Dr Eugene Ong says, “The radiologist first assesses the MRI images and determines if there are areas in the prostate gland suspicious for high grade cancer. Then, he creates an MRI based 3D model of the prostate gland showing the exact location of these areas. During the fusion biopsy, an ultrasound based 3D model is generated and fused with the MRI based 3D model. The information is then used as a ‘road map’ to guide the urologist to place the biopsies in the location of the suspicious areas.”
“With this technique, the urologist can target the suspicious areas. This may increase the detection of high grade cancers and reduce the need for repeat biopsies. It would facilitate biopsy of cancers located at hard-to-reach sites within the prostate gland,” says Dr Ng Chee Kwan. Patients who benefit from MRI-ultrasound fusion prostate biopsy include patients undergoing prostate biopsy for the first time, patients who had previous negative biopsy with a rising PSA value, and patients on active surveillance for prostate cancer.
Preparing for screening – Q&A with the doctors
Q: Do patients need to make any preparations before going for any of the tests?
Dr Ong: For the mpMRI study, patients will have to be screened for contraindications (factors which make the procedure inadvisable), for example if the patient has certain medical devices or foreign bodies in their body.

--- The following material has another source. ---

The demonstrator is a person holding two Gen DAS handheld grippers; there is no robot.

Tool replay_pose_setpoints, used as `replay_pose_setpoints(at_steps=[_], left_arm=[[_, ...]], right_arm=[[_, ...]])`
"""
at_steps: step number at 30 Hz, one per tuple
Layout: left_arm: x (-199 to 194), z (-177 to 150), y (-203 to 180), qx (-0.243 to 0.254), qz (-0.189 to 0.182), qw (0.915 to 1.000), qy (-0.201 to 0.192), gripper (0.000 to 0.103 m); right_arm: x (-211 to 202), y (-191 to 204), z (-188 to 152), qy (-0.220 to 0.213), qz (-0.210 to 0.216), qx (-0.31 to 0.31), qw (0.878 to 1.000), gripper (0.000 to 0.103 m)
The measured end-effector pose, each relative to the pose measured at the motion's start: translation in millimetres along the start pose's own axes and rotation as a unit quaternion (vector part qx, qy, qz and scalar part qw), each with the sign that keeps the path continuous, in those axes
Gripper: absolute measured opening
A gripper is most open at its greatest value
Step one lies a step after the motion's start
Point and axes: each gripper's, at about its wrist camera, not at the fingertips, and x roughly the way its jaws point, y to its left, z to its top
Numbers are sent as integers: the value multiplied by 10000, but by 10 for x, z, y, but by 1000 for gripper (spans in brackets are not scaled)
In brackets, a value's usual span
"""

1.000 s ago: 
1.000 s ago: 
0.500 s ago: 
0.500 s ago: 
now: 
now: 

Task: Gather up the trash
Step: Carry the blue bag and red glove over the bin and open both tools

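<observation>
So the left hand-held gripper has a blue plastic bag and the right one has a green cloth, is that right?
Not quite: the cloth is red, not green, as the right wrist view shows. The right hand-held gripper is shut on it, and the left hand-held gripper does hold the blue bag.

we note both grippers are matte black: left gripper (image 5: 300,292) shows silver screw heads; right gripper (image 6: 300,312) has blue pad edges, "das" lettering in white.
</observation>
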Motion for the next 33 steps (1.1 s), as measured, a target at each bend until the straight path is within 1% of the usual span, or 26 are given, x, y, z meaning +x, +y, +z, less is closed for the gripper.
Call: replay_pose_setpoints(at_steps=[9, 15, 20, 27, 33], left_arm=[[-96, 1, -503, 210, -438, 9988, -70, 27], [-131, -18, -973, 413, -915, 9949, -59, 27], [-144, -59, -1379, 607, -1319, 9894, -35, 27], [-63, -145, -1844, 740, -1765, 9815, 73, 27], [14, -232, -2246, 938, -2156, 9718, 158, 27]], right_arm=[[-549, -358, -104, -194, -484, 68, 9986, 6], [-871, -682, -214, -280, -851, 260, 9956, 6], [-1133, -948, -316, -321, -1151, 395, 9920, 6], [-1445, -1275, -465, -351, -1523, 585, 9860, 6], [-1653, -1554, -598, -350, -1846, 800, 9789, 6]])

Dr Ng: For the MRI-ultrasound fusion prostate biopsy, patients may be asked to take a course of antibiotics 1 – 2 days before the biopsy, and to clear their bowels before the biopsy. If patients choose to undergo light sedation, they have to fast 4 – 6 hours before the procedure.
Q: How do we know which screening test method is suitable?
Dr Ng: The main screening test is the PSA blood test. The rest of the methods are not considered as screening tests. A patient with an elevated PSA value should be further evaluated with a visit to the urologist. The urologist may choose to investigate further by referring the case to a radiologist specialising in prostate gland imaging to carry out a multiparametric MRI study.
If a suspicious area in the prostate gland is detected on the MRI, an MRI-ultrasound fusion biopsy of the prostate gland may be considered to target the suspicious area using image guidance. This ensures the correct area of the prostate gland is sampled. The sampled tissue is then sent to the pathology lab to assess for the presence of cancer cells.
Q: Will there be side effects from any of the tests?
Dr Ong: There is an extremely small risk of adverse drug reaction from the MRI contrast agent (less than 0.3% with most of them mild in nature).
Dr Ng: The risks of MRI-US fusion biopsy of the prostate are the same as those of conventional prostate biopsy. These include rectal bleeding after the biopsy and urinary tract infection. Serious complications are rare. There are no long-term side effects from the biopsy.